## [Exercise prompt]
An exact reprint of the data below is required, line for line.
──────── Stored data ────────
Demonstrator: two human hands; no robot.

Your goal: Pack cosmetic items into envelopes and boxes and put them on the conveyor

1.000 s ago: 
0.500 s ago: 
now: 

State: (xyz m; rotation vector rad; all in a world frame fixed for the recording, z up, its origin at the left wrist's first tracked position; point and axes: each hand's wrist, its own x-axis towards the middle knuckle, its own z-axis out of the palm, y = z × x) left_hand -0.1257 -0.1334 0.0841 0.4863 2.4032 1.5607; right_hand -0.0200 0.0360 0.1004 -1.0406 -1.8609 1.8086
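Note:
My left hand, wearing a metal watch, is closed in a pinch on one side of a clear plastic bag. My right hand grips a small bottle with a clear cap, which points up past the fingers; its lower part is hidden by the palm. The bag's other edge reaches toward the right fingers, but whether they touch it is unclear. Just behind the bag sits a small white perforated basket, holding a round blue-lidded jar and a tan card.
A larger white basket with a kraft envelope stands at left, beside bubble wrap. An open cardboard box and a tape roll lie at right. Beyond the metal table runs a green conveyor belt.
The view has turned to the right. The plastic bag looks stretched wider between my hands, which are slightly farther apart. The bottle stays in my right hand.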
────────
## [Answer to this exercise]
Demonstrator: two human hands; no robot.

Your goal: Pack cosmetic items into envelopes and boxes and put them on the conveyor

1.000 s ago: 
0.500 s ago: 
now: 

State: (xyz m; rotation vector rad; all in a world frame fixed for the recording, z up, its origin at the left wrist's first tracked position; point and axes: each hand's wrist, its own x-axis towards the middle knuckle, its own z-axis out of the palm, y = z × x) left_hand -0.1257 -0.1334 0.0841 0.4863 2.4032 1.5607; right_hand -0.0200 0.0360 0.1004 -1.0406 -1.8609 1.8086
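Note:
My left hand, wearing a metal watch, is closed in a pinch on one side of a clear plastic bag. My right hand grips a small bottle with a clear cap, which points up past the fingers; its lower part is hidden by the palm. The bag's other edge reaches toward the right fingers, but whether they touch it is unclear. Just behind the bag sits a small white perforated basket, holding a round blue-lidded jar and a tan card.
A larger white basket with a kraft envelope stands at left, beside bubble wrap. An open cardboard box and a tape roll lie at right. Beyond the metal table runs a green conveyor belt.
The view has turned to the right. The plastic bag looks stretched wider between my hands, which are slightly farther apart. The bottle stays in my right hand.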

This output is complete, so the exercise is closed.